Poor Resolution
Ah, the New Year, that time when a young man’s fancy turns to belaboring his failures and swearing to God Almighty that he’ll do better if you let him live another year. By the way, this post will be all about me and not a rant on anything entertaining, so if you don’t like that, well, I’m still relatively convinced all my readers are fictional entities and this blog amounts to me sitting on a stage in a dark room talking to myself, so I’m not too worried about it. I don’t believe in you! But in case you’re real, and don’t like it, screw you. I don’t blog for you. I blog for posterity.
First, the recap: I made three big resolutions, one that was really out of my control, and two which I could achieve (oh, and the perennial favorite of “get in shape,” which gets the perennial response of “I don’t want to talk about it.”) Needless to say, the one I had no control over was achieved. huzzah! The ones within my control, the not-so-much.
My first resolution was to make a professional-level paying sale of short fiction. This I did, when Baen’s Universe (god bless their charitable souls) bought my short story Spamdemonium in, I don’t know, Octoberish (wedged between the months of Septomething and Notquitember). I say again: huzzah! Spamdemonium will/should/might be out in the June 2k8 issue. I’ll keep you posted.
Second resolution: to write a marketable story every month. Abysmal failure. In 2007, my unbelievably crappy tally is a whopping 2 marketable stories, 3 completed stories that might some day be marketable if I ever get off my ass and edit them which is not bloody likely at the current moment, and approximately 6 jillion half-finished little bleeders that might be stories someday. Wow. Oh yeah, and something like 12 Story Game stories, ranging from short and mediocre to considerably longer and pretty-darn-good-if-I-do-say-so-myself-which-I-do-cause-ain’t-no-one-else-here-okay-this-is-seriously-getting-old-quit-it. So technically, si! on the getting a story done every month, N'ole! on the getting with the marketability up in that piece.
Third resolution: Start that dern-bern-novel you’re always not talking about. First of all, let me say, I am writing this on December 28, and I have a good mind to make it a hootenanny of a weekend and get one going. So there. Second of all, I qualify this as a technical success: I spent about a month working on background and preliminary writings for what I expected to be a stirring scifi epic for the ages, only to find that it was. When written by Roger Zelazny. Fifty years ago. Curse you, Lord of Light! But the thing is, I started it, so technically that’s success.

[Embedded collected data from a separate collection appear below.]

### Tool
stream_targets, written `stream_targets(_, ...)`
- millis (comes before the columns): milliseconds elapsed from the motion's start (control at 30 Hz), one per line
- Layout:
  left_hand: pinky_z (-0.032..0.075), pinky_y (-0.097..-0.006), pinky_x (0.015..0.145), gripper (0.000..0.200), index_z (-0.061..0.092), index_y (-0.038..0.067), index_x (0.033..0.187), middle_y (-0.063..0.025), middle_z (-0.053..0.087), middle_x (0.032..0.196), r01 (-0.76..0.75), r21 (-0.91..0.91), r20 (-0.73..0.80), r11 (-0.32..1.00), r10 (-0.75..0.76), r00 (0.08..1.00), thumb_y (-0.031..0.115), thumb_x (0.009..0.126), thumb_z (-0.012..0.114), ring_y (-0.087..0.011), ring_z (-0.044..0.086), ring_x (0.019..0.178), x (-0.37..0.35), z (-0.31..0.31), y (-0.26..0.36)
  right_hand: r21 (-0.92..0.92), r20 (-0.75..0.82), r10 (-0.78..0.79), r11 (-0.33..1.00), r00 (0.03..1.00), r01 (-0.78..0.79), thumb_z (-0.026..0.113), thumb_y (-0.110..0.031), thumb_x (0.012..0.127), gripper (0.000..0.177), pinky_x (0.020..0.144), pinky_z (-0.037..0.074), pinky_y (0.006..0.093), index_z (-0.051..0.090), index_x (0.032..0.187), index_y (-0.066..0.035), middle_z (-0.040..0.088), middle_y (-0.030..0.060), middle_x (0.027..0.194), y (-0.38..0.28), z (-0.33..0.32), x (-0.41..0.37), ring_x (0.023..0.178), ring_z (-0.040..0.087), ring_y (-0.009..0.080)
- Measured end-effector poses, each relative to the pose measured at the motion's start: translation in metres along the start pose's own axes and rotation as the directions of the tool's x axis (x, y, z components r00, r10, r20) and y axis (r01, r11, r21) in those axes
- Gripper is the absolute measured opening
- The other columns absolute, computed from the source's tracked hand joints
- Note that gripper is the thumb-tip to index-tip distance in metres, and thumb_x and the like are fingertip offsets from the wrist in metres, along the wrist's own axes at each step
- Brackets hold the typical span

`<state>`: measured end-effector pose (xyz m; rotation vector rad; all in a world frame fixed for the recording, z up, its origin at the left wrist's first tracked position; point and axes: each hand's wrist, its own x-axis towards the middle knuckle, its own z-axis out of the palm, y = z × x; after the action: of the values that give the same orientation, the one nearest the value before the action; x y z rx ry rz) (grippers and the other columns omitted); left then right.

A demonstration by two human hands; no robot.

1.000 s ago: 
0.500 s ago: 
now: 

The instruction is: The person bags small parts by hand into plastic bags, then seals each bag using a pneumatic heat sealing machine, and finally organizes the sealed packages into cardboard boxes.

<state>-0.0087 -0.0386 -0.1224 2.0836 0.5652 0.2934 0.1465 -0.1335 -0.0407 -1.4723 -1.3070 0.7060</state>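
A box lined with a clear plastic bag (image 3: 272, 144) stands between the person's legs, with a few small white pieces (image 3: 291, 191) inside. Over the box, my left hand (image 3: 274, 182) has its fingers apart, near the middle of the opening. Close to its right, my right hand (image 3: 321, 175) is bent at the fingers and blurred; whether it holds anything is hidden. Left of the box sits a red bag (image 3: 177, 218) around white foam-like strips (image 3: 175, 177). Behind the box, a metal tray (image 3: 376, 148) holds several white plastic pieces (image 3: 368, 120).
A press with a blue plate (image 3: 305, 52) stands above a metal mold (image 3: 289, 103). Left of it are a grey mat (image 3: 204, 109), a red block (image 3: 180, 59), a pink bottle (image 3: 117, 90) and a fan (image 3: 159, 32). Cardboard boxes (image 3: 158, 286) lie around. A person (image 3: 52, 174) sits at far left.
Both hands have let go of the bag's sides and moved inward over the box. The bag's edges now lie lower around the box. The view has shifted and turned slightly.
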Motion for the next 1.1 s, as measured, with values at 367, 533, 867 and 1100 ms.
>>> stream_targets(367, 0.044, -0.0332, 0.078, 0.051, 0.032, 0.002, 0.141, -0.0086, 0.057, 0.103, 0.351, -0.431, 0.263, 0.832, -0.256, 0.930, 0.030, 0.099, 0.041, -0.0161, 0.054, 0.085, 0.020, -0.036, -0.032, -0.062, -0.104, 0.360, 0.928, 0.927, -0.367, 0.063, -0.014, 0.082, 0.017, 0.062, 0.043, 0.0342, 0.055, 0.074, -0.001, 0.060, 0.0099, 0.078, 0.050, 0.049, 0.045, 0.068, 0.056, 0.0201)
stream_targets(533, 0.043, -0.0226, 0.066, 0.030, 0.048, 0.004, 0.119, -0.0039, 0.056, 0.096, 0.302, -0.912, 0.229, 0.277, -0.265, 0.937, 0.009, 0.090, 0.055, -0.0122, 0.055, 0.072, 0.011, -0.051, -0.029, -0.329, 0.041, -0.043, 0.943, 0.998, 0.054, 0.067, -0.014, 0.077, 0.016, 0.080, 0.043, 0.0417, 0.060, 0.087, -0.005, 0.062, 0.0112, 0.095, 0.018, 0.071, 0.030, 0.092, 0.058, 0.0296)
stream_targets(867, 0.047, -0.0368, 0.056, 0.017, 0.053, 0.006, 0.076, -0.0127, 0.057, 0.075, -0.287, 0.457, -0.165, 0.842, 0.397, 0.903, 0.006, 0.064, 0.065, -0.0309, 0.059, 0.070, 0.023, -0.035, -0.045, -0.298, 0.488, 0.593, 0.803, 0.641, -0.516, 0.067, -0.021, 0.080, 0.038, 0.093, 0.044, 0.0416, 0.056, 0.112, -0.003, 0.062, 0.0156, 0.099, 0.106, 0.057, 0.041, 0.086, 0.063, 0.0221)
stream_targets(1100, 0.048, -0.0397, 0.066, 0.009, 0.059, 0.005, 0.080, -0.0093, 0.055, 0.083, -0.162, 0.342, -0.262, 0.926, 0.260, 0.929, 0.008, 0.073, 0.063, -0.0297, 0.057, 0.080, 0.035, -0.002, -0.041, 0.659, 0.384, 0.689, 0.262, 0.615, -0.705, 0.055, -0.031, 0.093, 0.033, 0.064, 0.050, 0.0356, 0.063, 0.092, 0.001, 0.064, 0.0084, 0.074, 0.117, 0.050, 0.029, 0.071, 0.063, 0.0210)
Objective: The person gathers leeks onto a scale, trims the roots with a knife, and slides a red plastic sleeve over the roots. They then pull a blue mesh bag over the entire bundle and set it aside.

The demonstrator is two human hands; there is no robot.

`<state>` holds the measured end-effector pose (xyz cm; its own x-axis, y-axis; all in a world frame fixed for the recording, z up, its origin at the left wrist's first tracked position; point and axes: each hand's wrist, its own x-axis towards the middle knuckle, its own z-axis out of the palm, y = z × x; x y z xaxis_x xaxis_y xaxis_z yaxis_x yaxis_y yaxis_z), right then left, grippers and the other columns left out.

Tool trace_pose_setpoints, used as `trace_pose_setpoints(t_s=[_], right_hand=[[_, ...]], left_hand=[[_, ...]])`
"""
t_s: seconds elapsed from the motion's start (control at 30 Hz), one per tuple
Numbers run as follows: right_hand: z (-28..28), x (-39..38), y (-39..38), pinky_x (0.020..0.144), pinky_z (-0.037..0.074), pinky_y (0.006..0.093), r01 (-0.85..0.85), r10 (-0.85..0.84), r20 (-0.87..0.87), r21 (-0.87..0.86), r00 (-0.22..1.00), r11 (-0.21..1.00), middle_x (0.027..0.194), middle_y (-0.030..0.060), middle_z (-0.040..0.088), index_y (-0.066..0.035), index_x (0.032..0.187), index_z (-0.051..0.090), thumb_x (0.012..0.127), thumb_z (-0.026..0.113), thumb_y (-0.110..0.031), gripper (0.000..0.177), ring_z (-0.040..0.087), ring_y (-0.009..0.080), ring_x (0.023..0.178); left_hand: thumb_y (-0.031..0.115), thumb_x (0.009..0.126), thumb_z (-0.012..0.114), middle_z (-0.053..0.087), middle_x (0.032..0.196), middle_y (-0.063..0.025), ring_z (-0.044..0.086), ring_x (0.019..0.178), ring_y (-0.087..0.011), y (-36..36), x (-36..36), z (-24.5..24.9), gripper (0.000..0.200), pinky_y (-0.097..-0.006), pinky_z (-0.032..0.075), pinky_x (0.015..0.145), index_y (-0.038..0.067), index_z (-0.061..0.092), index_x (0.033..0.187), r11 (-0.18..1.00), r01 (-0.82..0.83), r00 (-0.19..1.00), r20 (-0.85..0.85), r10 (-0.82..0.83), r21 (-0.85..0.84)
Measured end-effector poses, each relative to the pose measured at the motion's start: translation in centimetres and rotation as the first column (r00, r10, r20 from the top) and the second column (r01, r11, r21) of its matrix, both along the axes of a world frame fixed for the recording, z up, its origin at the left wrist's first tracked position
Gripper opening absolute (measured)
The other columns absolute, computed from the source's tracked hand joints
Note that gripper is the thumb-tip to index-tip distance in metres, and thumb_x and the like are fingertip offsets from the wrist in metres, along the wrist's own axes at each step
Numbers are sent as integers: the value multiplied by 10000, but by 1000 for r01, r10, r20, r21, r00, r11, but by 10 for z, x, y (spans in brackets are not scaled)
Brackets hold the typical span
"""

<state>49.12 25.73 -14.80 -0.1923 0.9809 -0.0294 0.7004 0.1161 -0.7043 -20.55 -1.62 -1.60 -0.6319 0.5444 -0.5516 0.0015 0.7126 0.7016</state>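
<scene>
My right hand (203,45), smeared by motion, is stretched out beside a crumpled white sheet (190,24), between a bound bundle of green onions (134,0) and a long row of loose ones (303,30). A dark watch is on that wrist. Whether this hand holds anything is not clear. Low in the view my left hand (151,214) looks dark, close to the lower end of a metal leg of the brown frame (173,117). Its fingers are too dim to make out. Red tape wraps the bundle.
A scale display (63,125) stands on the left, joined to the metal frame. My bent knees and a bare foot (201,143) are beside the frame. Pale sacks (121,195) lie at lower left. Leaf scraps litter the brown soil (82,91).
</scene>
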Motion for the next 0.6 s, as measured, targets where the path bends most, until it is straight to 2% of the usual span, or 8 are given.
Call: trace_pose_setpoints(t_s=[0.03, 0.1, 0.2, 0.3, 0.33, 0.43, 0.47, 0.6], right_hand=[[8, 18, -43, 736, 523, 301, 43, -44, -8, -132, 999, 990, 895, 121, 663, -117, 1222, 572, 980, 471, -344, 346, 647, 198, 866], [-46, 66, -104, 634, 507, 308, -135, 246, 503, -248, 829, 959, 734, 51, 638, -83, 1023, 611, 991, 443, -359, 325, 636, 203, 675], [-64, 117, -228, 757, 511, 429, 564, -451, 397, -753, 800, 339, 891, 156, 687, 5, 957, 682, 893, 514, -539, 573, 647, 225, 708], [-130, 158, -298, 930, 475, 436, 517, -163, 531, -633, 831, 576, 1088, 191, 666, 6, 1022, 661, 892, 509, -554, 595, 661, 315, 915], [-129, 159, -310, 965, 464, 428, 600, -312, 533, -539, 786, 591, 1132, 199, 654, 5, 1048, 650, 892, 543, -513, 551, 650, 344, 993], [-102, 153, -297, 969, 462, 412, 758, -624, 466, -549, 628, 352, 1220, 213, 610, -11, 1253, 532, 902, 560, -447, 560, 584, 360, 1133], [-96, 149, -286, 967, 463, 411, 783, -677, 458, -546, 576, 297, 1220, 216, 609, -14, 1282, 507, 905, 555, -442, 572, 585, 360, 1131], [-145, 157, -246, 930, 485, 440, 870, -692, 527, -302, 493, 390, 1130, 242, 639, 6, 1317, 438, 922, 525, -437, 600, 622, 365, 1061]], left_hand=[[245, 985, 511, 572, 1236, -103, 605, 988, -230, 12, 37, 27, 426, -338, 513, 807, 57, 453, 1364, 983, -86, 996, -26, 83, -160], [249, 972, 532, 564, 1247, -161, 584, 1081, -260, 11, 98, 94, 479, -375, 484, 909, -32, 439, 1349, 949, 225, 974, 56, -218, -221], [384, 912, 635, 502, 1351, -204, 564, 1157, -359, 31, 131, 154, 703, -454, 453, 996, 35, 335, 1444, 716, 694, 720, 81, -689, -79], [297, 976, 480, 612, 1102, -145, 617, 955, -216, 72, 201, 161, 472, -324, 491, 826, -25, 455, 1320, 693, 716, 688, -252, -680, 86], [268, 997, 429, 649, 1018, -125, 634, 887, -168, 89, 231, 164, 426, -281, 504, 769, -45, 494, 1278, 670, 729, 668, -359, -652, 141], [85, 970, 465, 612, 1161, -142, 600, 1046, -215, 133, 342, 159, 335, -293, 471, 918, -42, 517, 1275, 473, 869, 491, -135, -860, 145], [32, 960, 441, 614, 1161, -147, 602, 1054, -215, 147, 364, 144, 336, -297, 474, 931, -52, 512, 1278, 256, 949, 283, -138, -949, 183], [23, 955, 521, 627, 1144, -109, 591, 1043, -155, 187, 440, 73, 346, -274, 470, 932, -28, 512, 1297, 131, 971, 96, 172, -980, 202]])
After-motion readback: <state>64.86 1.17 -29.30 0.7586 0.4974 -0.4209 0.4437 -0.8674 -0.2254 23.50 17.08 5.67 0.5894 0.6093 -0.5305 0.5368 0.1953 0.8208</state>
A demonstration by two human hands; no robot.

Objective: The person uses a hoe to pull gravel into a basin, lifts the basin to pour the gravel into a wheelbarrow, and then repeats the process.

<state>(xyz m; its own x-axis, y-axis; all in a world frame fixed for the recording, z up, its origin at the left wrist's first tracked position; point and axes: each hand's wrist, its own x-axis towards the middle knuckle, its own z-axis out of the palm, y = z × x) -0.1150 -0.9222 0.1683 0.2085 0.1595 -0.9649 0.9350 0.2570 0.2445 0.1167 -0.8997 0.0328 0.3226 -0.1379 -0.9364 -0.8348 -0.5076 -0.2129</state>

All in all, not too bad. Of course, then there’s my 3rd-Q resolution, reprinted below, in which I promise (threaten) to write a story every month for something like 20 months or so. So far, I am on point with that. And I think I will continue to be on point, with some modifications, which I will discuss in my follow-up post regarding my real honest New Year’s Resolutions! Ooooh!
And yes, I am pushing off the Third Commandment into the New Year. Sorry, but this seemed more amusing. To me. Now excuse me while I push out through this wailing throng of broken-hearted readers to get to the door….
6 Comments:
Please tell me that you aren't using the ole' "Zelazny wrote my story so I can't write it" excuse, 'cause I want to read a modern epic SF.
seriously, I felt really good about my story in which, on a distant planet, the people are controlled by immortal humans who live in space and pretended to be mesopotamian gods. Then at the end of the month, carrie sent me an email with the blurb for Zelazny's Lord of Light, in which, on a distant planet, people are controlled by immortal humans who live in space and pretend to be hindu gods. Dammit!
But actually I picked the beginning of that old manuscript up just today, dusted it off, and decided that I liked what was there, so I'll keep writing, and hopefully somewhere along the way, a new plot will spontaneously generate...
I can relate. I started a huge project last year, at the prompting of an agent. I wrote a 25 page synopsis, handed it to one of my readers who promptly said, "that's a nice version of X."
Which put me off of it for the year.
But what you just described isn't plot, it's the scenario. I mean, that isn't that far off from Star Gate, with the Goa'ould.
I've had a similar short story idea - a King Arthur retelling, except it is a distant planet with a small number of immortal humans who found the planet after 'the exodus'. They orignally land with the 'Prime Directive' non-interference blah blah blah, but over the centuries, they start to add their own DNA to the indigenous primates, eventually leading up to two of the immortal humans being Merlin and Morgan Le Fay, essentially.
Ok, maybe the idea is a little big for a short story....
Patrick, I thought you were going back to that old project this year?
Well, I have three novels/projects that I want to work on. 1 YA SF, 1 Fantasy and 1 YA. The plain YA is the 'easiest' to write - single view point, modern setting - so, in some ways I am leaning toward crunching that out first.
But yeah, I plan on revisiting both the other projects which have each had significant work done on them.
BTW - Did you get my email about those workshop details? The short story workshops are awesome. 4 days with Sheila Williams! That'll teach you something!